> Exercise goal:
What lines of the material below hold the string "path"? Copy them out.

> Raw data:
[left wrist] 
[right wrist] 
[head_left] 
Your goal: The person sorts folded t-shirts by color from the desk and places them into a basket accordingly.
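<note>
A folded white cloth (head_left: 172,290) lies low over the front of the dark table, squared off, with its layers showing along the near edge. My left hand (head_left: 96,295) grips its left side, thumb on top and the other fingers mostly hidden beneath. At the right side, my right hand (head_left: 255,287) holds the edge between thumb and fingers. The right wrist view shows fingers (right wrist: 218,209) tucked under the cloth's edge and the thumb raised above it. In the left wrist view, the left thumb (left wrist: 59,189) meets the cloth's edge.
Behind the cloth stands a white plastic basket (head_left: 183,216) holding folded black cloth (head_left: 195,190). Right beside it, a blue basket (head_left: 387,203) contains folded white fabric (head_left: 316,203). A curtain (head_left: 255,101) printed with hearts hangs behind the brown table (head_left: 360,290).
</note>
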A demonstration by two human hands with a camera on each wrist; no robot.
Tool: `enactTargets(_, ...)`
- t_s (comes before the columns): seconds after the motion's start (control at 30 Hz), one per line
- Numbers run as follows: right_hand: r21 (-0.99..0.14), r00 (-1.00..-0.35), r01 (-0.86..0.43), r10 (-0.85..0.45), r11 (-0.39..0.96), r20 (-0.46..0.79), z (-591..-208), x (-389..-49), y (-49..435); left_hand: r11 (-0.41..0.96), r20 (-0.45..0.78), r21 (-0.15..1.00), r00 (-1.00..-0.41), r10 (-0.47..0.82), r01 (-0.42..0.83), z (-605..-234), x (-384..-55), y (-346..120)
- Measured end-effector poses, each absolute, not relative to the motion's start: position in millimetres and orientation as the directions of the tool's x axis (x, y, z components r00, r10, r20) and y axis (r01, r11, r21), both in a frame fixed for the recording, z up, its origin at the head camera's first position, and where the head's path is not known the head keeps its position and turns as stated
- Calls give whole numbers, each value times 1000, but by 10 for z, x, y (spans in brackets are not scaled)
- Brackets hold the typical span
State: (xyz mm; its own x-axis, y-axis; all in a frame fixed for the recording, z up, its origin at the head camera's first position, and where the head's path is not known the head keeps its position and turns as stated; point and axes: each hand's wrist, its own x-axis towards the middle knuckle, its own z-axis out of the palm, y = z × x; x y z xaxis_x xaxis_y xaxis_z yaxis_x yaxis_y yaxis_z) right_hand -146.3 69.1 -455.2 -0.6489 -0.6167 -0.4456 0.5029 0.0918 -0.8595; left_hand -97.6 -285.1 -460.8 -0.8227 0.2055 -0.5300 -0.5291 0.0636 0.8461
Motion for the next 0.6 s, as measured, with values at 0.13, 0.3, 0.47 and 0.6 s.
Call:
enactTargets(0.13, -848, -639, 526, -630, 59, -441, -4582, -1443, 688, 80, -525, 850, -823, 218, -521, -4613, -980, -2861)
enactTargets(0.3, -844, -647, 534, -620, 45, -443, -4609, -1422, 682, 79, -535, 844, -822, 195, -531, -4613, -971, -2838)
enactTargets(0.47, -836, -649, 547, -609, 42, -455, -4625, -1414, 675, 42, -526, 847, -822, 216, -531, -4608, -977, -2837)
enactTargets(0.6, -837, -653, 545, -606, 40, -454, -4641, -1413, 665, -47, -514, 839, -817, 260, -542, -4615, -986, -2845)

> Response area:
- Measured end-effector poses, each absolute, not relative to the motion's start: position in millimetres and orientation as the directions of the tool's x axis (x, y, z components r00, r10, r20) and y axis (r01, r11, r21), both in a frame fixed for the recording, z up, its origin at the head camera's first position, and where the head's path is not known the head keeps its position and turns as stated
State: (xyz mm; its own x-axis, y-axis; all in a frame fixed for the recording, z up, its origin at the head camera's first position, and where the head's path is not known the head keeps its position and turns as stated; point and axes: each hand's wrist, its own x-axis towards the middle knuckle, its own z-axis out of the palm, y = z × x; x y z xaxis_x xaxis_y xaxis_z yaxis_x yaxis_y yaxis_z) right_hand -146.3 69.1 -455.2 -0.6489 -0.6167 -0.4456 0.5029 0.0918 -0.8595; left_hand -97.6 -285.1 -460.8 -0.8227 0.2055 -0.5300 -0.5291 0.0636 0.8461

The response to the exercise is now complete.